Migrant crisis: When a toddler's photo changed UK govt's policy
A picture may be worth a thousand words, but in the charged atmosphere of anti-immigration rhetoric in Britain, the powerful photo of 3-year-old Aylan Kurdi washed up dead on a Turkish beach has changed the Conservative government’s policy.
A picture may be worth a thousand words, but in the charged atmosphere of anti-immigration rhetoric in Britain, the powerful photo of 3-year-old Aylan Kurdi washed up dead on a Turkish beach has changed the Conservative government’s policy.
Hours before the photo emerged, Prime Minister David Cameron was resisting pressure to ‘do more’ about the humanitarian crisis that is not only challenging European countries but also the basis of the Schengen Area and the European Union.
Besides tugging at the heart strings in Britain and across the globe, the photo also helped alter the discourse: ‘migrants’ were soon termed ‘refugees’ across the news media, piling more pressure on Cameron, for whom cutting immigration has been top priority.
“As a father I am deeply moved”, Cameron said, while chancellor George Osborne was “very distressed”, and Scotland’s first minister Nicola Sturgeon said she was “reduced to tears” at the image and attacked the Cameron government’s policy towards the crisis.
Accepting more Syrian refugees was not the answer to the crisis, Cameron had said before the photo emerged, even as thousands signed a petition to his government to do more.

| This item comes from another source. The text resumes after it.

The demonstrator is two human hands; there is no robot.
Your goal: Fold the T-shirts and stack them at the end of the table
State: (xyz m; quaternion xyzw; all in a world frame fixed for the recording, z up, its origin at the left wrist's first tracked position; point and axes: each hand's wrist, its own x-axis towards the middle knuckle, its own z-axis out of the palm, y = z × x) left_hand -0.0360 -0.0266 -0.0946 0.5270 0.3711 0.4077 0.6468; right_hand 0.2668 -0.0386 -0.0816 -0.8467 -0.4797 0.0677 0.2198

Britain is one of the largest aid providers to Syrian refugees.
Cameron said after the Alan’s face-down photo emerged: “Britain is a moral nation and we will fulfil our moral responsibilities”, and announced that “thousands” more Syrian refugees would be accepted and rehabilitated in Britain.
He said on Friday: “Britain has accepted 5,000 Syrian refugees…As I said earlier, we will accept thousands more and we will keep that under review. We will soon announce resettlement plans for thousands for refugees to offer a more safe and direct route”.
Contrarian voices, however, continue to be heard amidst the welling support for refugees.
Columnist Fraser Nelson wrote in The Daily Telegraph: “A photograph of a drowned child is heartbreaking, but should not change policy: a botched response can lead to many more dead children”.
He added: “There is, of course, more that Britain could and should do for Syrians…But let’s not pretend our doing so will help the rest of Syria’s four million registered refugees…The Great Migration is a 21st century problem, far bigger than Syria and bigger than the authorities in Brussels seem able to comprehend”
“Europe, in short, needs to begin a new conversation”.